■ **Aim of the task**
Where does the word "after" appear in the data? Copy every line that holds it.

■ **Available data**
== Segment start ==

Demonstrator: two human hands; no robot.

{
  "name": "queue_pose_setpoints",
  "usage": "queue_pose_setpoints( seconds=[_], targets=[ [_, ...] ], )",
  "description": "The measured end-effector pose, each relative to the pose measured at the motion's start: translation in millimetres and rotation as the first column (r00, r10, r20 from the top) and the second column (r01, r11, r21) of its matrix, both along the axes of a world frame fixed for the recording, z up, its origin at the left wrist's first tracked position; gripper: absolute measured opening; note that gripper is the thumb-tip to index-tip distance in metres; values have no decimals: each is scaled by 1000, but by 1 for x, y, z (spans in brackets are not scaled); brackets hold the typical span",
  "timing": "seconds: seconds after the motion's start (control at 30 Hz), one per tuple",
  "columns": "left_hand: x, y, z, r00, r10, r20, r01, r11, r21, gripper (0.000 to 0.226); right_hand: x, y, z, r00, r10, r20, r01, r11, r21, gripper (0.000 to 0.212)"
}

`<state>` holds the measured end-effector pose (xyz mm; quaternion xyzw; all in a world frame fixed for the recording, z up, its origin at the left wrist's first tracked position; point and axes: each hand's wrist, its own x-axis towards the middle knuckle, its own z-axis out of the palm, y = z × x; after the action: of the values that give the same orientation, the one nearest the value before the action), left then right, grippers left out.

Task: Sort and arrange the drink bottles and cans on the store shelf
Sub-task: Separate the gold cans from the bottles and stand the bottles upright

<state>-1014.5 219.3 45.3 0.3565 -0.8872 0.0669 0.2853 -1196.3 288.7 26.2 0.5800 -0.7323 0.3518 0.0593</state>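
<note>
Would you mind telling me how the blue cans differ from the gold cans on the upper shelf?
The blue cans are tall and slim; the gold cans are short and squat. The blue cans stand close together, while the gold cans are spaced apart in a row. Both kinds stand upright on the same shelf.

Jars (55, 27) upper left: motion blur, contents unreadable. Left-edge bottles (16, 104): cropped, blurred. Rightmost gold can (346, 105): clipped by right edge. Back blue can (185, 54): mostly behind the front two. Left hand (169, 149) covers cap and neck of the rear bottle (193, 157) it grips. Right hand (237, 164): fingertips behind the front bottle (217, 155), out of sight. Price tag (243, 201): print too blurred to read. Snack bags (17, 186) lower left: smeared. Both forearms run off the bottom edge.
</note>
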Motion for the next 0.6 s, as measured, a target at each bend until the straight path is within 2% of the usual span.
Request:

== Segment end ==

■ **Answer section**
  "timing": "seconds: seconds after the motion's start (control at 30 Hz), one per tuple",
`<state>` holds the measured end-effector pose (xyz mm; quaternion xyzw; all in a world frame fixed for the recording, z up, its origin at the left wrist's first tracked position; point and axes: each hand's wrist, its own x-axis towards the middle knuckle, its own z-axis out of the palm, y = z × x; after the action: of the values that give the same orientation, the one nearest the value before the action), left then right, grippers left out.

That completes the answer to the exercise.